CLAIMS 1. A method of treating biological tissue of a patient in need thereof, the method comprising: irradiating a region of interest (ROI) of the patient with one or more initial doses of electromagnetic radiation, wherein the ROI comprises a matrix of sub regions of interest (sROIs) of biological tissue of the patient; determining a tissue response of one or more of the sROIs; generating a tissue response matrix from the tissue response of the one or more sROIs; translating the tissue response matrix into a sub-clinical indicator matrix for the one or more sROIs, the sub-clinical indicator matrix corresponding to a degree of treatment completion for the one or more sROIs; and irradiating one or more sROIs or no sROIs with one or more additional doses of electromagnetic radiation based at least in part on the sub-clinical indicator matrix.
2. The method of claim 1, wherein the sub-clinical indicator matrix comprises an aggregation of degrees of treatment completion for the one or more sROIs over time.
3. The method of claim 1, wherein two or more of the irradiating, determining, generating, and translating steps occur simultaneously, continuously, and/or in real time.
4. The method of claim 1, wherein the one or more additional doses of electromagnetic radiation have the same or different properties as the one or more initial doses.

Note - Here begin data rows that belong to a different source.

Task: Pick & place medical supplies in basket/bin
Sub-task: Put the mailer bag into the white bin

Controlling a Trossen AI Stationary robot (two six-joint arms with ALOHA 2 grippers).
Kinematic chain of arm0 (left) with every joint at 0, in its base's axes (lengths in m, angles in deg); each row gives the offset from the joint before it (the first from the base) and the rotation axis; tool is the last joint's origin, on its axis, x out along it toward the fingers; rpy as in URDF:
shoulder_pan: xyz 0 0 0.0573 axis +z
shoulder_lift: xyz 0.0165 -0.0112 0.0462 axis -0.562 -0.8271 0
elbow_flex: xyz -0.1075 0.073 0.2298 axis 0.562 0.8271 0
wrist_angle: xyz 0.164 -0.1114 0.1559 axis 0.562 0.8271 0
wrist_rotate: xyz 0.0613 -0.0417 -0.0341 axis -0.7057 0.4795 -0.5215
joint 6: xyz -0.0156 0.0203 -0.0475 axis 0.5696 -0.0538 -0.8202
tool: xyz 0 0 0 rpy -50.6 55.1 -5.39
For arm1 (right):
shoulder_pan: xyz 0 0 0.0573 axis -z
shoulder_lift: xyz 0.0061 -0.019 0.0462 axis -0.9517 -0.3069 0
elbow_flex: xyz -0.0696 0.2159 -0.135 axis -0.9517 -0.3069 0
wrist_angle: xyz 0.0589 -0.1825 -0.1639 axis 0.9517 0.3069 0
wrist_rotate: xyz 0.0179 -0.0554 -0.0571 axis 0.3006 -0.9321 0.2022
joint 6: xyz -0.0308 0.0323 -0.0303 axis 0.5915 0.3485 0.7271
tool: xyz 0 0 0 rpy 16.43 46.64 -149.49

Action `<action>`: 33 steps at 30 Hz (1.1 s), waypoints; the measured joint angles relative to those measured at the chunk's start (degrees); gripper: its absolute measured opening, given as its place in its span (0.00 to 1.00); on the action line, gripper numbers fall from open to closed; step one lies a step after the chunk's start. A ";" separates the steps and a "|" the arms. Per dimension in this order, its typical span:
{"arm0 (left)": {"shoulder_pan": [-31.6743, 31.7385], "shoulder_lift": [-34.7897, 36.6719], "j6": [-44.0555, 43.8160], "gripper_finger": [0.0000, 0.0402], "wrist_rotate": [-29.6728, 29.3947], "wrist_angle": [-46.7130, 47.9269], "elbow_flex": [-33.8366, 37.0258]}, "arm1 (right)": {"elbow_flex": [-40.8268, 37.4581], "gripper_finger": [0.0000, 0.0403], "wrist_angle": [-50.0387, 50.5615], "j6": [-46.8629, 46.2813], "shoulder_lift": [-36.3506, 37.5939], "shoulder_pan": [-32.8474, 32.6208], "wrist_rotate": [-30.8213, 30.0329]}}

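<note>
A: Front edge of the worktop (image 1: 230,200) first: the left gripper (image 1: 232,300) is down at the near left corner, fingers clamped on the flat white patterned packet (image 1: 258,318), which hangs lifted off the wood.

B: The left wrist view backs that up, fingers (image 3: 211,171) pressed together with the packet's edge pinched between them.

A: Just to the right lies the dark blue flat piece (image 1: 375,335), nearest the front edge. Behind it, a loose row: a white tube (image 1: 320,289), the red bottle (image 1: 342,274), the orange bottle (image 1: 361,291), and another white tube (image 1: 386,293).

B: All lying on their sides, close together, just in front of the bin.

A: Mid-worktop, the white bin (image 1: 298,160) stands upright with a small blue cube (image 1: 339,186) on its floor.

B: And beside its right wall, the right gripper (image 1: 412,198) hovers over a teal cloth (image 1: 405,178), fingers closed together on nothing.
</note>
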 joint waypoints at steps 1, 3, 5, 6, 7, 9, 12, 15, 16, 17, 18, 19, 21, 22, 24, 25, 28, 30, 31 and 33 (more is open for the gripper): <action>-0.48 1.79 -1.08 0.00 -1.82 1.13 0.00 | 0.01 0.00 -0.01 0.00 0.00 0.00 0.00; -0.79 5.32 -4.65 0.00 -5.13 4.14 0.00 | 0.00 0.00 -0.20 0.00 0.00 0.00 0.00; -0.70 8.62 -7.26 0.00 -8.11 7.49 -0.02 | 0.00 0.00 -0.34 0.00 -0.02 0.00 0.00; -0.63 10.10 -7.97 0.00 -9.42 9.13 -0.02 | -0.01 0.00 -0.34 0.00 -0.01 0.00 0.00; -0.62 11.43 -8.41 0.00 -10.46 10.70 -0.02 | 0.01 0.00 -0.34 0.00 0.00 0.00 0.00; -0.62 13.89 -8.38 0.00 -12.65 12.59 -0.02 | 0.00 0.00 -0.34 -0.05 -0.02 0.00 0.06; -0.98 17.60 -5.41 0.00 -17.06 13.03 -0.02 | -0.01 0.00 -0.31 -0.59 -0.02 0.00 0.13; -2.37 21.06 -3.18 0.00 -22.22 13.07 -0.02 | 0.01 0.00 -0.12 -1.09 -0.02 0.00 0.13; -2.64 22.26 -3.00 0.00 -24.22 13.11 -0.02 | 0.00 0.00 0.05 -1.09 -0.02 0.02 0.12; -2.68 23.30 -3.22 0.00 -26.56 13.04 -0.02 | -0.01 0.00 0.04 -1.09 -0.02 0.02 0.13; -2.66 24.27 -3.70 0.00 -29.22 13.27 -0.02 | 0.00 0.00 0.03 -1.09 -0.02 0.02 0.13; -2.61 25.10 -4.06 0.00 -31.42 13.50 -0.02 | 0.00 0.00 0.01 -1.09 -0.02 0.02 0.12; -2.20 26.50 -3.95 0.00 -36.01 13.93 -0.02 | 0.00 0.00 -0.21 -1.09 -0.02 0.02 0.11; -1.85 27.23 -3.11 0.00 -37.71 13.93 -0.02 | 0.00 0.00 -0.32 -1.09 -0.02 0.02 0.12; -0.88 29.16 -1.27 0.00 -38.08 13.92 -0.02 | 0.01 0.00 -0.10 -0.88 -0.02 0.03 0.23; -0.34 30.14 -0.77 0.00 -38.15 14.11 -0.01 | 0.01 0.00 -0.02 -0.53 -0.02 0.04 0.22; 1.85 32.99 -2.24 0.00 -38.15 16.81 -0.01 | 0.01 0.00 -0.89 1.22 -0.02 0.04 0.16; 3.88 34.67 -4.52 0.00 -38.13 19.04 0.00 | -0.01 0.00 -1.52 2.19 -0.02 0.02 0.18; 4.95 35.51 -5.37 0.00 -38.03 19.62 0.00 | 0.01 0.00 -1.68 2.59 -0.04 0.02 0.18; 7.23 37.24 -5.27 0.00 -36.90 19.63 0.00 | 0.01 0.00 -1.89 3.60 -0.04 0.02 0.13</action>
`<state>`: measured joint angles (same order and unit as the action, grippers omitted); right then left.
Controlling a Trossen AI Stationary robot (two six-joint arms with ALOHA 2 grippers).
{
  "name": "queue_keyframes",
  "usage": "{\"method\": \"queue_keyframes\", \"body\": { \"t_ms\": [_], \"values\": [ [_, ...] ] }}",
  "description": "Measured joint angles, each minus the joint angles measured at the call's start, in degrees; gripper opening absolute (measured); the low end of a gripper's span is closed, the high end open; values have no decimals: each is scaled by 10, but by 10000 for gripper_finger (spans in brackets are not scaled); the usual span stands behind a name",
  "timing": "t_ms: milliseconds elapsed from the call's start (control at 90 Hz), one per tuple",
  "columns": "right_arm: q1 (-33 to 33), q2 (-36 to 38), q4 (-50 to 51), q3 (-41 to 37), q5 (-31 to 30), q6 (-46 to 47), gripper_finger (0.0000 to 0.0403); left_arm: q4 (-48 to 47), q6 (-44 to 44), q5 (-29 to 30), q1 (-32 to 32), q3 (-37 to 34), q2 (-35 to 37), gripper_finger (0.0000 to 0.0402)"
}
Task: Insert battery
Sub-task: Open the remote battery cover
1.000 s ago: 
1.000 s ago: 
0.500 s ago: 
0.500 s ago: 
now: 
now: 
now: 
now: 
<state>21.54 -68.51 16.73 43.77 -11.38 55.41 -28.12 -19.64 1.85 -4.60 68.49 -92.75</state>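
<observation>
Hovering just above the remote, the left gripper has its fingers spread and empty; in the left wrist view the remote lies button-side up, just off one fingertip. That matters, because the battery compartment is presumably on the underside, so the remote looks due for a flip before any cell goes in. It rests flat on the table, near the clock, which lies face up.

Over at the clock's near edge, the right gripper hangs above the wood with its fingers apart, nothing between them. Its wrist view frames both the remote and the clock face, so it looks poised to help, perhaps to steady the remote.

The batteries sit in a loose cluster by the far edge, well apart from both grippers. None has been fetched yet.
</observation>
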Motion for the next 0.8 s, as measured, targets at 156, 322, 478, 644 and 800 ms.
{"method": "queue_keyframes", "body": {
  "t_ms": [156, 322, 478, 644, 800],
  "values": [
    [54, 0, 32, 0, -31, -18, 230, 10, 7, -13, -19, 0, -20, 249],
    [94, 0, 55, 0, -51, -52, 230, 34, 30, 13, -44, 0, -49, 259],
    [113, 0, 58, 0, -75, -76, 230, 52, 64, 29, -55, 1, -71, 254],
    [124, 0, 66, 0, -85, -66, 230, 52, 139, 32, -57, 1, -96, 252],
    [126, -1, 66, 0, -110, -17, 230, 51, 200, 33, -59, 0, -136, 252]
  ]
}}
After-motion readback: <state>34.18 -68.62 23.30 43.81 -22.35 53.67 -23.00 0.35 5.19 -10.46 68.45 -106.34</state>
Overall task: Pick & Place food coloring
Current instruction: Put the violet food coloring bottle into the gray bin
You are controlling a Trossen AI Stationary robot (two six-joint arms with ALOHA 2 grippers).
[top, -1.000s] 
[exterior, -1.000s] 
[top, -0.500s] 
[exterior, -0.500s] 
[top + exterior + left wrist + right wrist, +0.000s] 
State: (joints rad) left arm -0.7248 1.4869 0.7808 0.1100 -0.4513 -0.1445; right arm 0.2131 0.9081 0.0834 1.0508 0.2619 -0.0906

5. The method of claim 1, wherein the sub-clinical indicator matrix is generated based on one or more rate functions.
6. The method of claim 5, wherein the one or more rate functions comprises at least one of an Arrhenius function, a bioheat function, and a light transport function.
7. The method of claim 1, wherein the tissue response corresponds to a sensed temperature, a detected color or color change, or another detected spectral change.
8. The method of claim 1, wherein each sROI corresponds to a unit-sized real physical location of the biological tissue with a known size and location relative to one or more other sROIs of the ROI.
9. The method of claim 1, wherein the ROI corresponds to a defined treatment area.
10. The method of claim 1, wherein the electromagnetic radiation is a laser beam.
11. The method of claim 10, wherein the laser beam has an average wavelength λ between 190 nm and 10.6 µm.
12. The method of claim 10, wherein the laser beam has an average wavelength λ between 700 nm and 1500 nm.
13. The method of claim 10, wherein the laser beam comprises an Nd:YAG laser beam.
14. The method of claim 1, wherein the degree of treatment completion comprises achieving a benchmark temperature over time for one or more sROIs.
15. The method of claim 1, wherein the degree of treatment completion comprises achieving cell death of the biological tissue of one or more sROIs.
16. The method of claim 1, the method further comprising imaging the ROI with an imaging device.
17. The method of claim 16, wherein the ROI is imaged in real time.
18. The method of claim 1, the method further comprising irradiating the matrix of sROIs a sufficient number of times to complete the treatment.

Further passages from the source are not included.